Sala del coro bandinelliano

First Floor

This room displays elements from the new marble enclosure of the sanctuary or ‘choir’ of the Duomo, which was commissioned from Baccio Bandinelli by Cosimo I de’ Medici in 1547 and completed in 1572. This was the first in a series of operations intended to modernise Santa Maria del Fiore in harmony with the current Mannerist taste. A 1:25 scale model illustrates the original richness of Baccio’s design, which was then simplified in the nineteenth century.

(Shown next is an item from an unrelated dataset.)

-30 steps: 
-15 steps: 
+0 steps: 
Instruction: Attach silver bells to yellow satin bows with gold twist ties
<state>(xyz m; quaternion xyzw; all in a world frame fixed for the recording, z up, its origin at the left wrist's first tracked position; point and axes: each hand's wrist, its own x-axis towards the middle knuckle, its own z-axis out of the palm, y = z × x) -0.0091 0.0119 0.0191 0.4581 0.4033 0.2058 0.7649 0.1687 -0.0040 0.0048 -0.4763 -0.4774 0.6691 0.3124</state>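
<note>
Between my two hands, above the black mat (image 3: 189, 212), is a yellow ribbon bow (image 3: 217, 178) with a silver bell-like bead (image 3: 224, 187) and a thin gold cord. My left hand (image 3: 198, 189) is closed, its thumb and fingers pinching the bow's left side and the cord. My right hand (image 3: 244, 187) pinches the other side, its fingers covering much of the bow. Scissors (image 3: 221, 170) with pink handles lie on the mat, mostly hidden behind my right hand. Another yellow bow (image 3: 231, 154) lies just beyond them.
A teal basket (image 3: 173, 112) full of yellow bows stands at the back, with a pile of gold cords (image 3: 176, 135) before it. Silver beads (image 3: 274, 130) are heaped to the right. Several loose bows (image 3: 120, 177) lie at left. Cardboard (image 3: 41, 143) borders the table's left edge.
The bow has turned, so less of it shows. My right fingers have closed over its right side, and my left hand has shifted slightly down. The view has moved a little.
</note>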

The layout of the room is conceived to reflect Bandinelli’s reutilisation of the octagonal shape given to the choir by Filippo Brunelleschi in 1436.  The eighty-six reliefs that Bandinelli and his assistants made for the choir, twenty-four of which are displayed here, show male figures dressed in antique costume or nude. Although their identity is not entirely clear, they probably represent patriarchs and prophets of Israel and Greek and Roman heroes, like the figures painted by Michelangelo forty years earlier on the ceiling of the Sistine chapel. The significance of the choir sculptures was completed by the huge fresco of the Last Judgement painted inside the cupola between 1572 and 1579 by Giorgio Vasari and Federico Zuccari. Several details of this fresco are projected above the model. Baccio Bandinelli died in 1560 without being able to see this greatest work of his completed. The self-portrait which he inserted in the altar as a signature is also displayed here. Liturgical vestments dating from the sixteenth to the eighteenth centuries are displayed in showcases above the reliefs. These remind us that the faithful attending Mass in the Duomo would have seen not only the figures carved on the parapet of the choir, but also the priests in their magnificent vestments.